Denn Kernkompetenzen wie Eigeninitiative, Selbstständigkeit und Anpassungsfähigkeit werden mit jedem Kilometer, der zwischen Mitarbeiter:innen und ihrem Unternehmen liegt, noch wichtiger.
Schließlich muss man sich am anderen Ende der Welt nicht nur selbst um Soft- oder Hardware-Probleme kümmern, sondern auch genauso viel Präsenz und Expertise im Unternehmen zeigen wie zu Hause. Das online zu bewerkstelligen, erfordert von Mitarbeiter:innen ausgeprägte Soft Skills und kann nur mit dem vollen Vertrauen von Kolleg:innen und der Führungskraft funktionieren.
Remote Work aus dem Ausland ist Resilienz, Kommunikation und Zeitmanagement
Der Wunsch, das Nicht-Alltägliche alltäglich zu machen, ist die treibende Kraft des Arbeits- und Lebensmodells Digital Nomad. Dazu gehören aber nicht nur der Zauber fremder Landschaften und die Schönheit neuer Orte, sondern auch jede Menge Herausforderungen.

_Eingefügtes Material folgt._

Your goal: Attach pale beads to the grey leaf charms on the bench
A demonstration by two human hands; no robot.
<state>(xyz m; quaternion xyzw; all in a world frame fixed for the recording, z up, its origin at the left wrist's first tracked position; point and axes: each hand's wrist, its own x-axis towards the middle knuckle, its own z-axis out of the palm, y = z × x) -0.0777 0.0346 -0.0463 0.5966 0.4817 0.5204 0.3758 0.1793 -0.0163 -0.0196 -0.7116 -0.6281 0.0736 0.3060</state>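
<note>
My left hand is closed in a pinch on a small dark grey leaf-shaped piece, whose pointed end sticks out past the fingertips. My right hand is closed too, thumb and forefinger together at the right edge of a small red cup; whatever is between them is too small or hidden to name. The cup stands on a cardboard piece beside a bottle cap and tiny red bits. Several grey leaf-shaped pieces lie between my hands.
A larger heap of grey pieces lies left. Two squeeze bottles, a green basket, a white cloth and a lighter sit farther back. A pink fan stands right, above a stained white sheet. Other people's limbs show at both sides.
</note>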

Beispielsweise werden die Wohnungssuche oder Bürokratie fernab der Heimat in der Regel nicht weniger anstrengend. Auch Sprachbarrieren und Heimweh können auf Dauer sehr aufreibend sein.
Das wird auch die Beziehung zu den Kolleg:innen und Führungskräften beeinflussen. Da sich die Lebensrealitäten im Team stärker unterscheiden, kann es deshalb helfen, öfter auch Nichtberufliches zum Thema zu machen. Beim Arbeiten von überall hat das weniger mit Oversharing als mit Teambuilding und Vertrauensförderung zu tun.
Außerdem kann es sinnvoll sein, trotz flexibler Arbeitszeiten verbindliche Termine bezüglich Erreichbarkeit und Abstimmungen einzuführen. Gerade beim Zusammenarbeiten in verschiedenen Zeitzonen vermeidet man so unnötige Wartezeiten und zu knappe Zeitfenster.
Nomadische Digitalarbeit im Überblick
Damit die Verbindung von Reise und Arbeit für Unternehmen und Mitarbeiter:innen zu einer echten Win-Win-Situation wird, möchten wir beiden etwas mit auf die Reise geben:
- Für Mitarbeiter:innen, die als Digital Nomad durchstarten möchten:
Machen Sie sich klar, dass Ihre neue Freiheit berufliche und private Mehrverantwortung bedeutet – ohne Beförderung oder Gehaltserhöhung.
Sind Sie sich den Herausforderungen bewusst, kann Ihr Traum vom Arbeiten unter Palmen aber durchaus in Erfüllung gehen. - Für Unternehmen, die Arbeiten von überall möglich machen möchten:
Trauen Sie Ihrem Team etwas zu und schaffen Sie die nötigen juristischen und technischen Voraussetzungen für Remote Work aus dem Ausland. Ihr Unternehmen wird nicht nur von einem neuen Geist beflügelt werden, sondern auch Mitarbeiter:innen langfristig besser binden können.